* **Exercise requirements**:
The listing is to be repeated exactly, and its pictures are to be left out.
#### Material provided
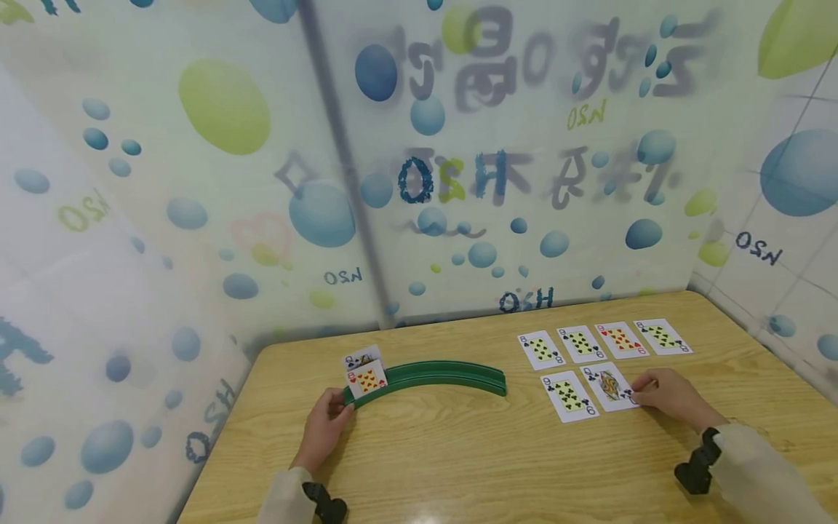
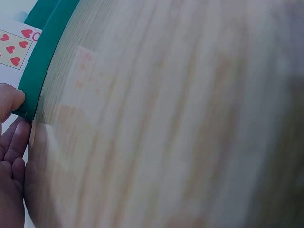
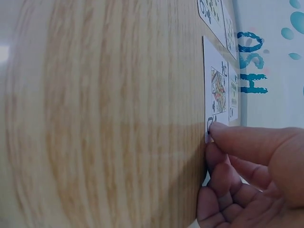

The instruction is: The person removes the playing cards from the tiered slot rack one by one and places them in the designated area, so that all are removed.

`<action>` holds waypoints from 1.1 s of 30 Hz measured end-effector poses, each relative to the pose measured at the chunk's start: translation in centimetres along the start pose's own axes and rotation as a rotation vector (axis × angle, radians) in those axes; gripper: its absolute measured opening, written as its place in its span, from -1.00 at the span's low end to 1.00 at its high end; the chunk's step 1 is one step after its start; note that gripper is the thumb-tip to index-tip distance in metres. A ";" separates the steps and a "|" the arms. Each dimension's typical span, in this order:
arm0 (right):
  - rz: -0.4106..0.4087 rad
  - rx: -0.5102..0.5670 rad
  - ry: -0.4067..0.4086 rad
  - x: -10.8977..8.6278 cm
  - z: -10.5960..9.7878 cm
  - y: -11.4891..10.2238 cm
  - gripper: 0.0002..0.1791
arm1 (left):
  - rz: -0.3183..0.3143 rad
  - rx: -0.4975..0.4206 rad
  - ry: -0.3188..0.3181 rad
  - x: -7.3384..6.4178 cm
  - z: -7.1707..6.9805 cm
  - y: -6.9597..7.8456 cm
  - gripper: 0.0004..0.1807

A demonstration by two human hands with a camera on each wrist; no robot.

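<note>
My left hand [image 1: 323, 429] pinches the left end of a curved green card holder [image 1: 432, 374], thumb in front, as the left wrist view also shows. At that end a red hearts card [image 1: 368, 378] stands in the holder, partly covering a queen [image 1: 362, 357] behind it. On the right, my right hand [image 1: 674, 397] pinches the lower right corner of a queen of clubs [image 1: 609, 386] between thumb and finger. That queen [image 3: 219, 90] lies face up at the table surface; whether its corner is lifted I cannot tell. Beside it lies a nine of clubs [image 1: 569, 397].
Behind the queen of clubs, several face-up cards form a row, among them a nine of hearts [image 1: 621, 340] and, at its right end, a black-suited card [image 1: 663, 336]. The wooden table [image 1: 445, 458] meets a patterned curtain [image 1: 458, 247] at its back edge.
</note>
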State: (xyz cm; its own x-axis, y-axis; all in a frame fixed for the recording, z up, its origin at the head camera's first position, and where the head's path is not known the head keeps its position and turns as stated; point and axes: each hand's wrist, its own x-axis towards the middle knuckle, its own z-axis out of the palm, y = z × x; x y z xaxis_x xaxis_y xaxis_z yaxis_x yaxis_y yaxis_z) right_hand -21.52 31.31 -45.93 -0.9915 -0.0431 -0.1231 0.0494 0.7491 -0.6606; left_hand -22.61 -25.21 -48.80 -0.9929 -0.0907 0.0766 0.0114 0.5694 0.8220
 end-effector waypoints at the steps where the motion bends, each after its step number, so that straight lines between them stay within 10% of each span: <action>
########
* **Reply to the task**:
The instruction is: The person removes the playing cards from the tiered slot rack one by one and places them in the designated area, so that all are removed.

`<action>` holds waypoints from 1.1 s of 30 Hz measured end-effector poses, each relative to the pose measured at the chunk's start: translation in centimetres along the start pose's own axes and rotation as a rotation vector (axis × angle, radians) in those axes; gripper: its absolute measured opening, written as its place in its span, from -1.00 at the span's low end to 1.00 at its high end; the chunk's step 1 is one step after its start; note that gripper is the thumb-tip to index-tip distance in metres. A ";" separates the steps and a "|" the arms. Each dimension's typical span, in this order:
arm0 (right):
  - rz: -0.4106..0.4087 rad
  - rx: -0.5102..0.5670 rad
  - ry: -0.4067..0.4086 rad
  - x: -10.8977..8.6278 cm
  - z: -10.5960..9.7878 cm
  - y: -11.4891..10.2238 cm
  - gripper: 0.0002..0.1791
arm1 (left):
  - rz: -0.3183..0.3143 rad
  - rx: -0.4975..0.4206 rad
  - ry: -0.3188..0.3181 rad
  - x: -7.3384..6.4178 cm
  - z: -7.1707..6.9805 cm
  - y: -6.9597..7.8456 cm
  - gripper: 0.0004..0.1807

A demonstration by two human hands with a camera on each wrist; no robot.

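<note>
My left hand [image 1: 323, 429] pinches the left end of a curved green card holder [image 1: 432, 374], thumb in front, as the left wrist view also shows. At that end a red hearts card [image 1: 368, 378] stands in the holder, partly covering a queen [image 1: 362, 357] behind it. On the right, my right hand [image 1: 674, 397] pinches the lower right corner of a queen of clubs [image 1: 609, 386] between thumb and finger. That queen [image 3: 219, 90] lies face up at the table surface; whether its corner is lifted I cannot tell. Beside it lies a nine of clubs [image 1: 569, 397].
Behind the queen of clubs, several face-up cards form a row, among them a nine of hearts [image 1: 621, 340] and, at its right end, a black-suited card [image 1: 663, 336]. The wooden table [image 1: 445, 458] meets a patterned curtain [image 1: 458, 247] at its back edge.
</note>
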State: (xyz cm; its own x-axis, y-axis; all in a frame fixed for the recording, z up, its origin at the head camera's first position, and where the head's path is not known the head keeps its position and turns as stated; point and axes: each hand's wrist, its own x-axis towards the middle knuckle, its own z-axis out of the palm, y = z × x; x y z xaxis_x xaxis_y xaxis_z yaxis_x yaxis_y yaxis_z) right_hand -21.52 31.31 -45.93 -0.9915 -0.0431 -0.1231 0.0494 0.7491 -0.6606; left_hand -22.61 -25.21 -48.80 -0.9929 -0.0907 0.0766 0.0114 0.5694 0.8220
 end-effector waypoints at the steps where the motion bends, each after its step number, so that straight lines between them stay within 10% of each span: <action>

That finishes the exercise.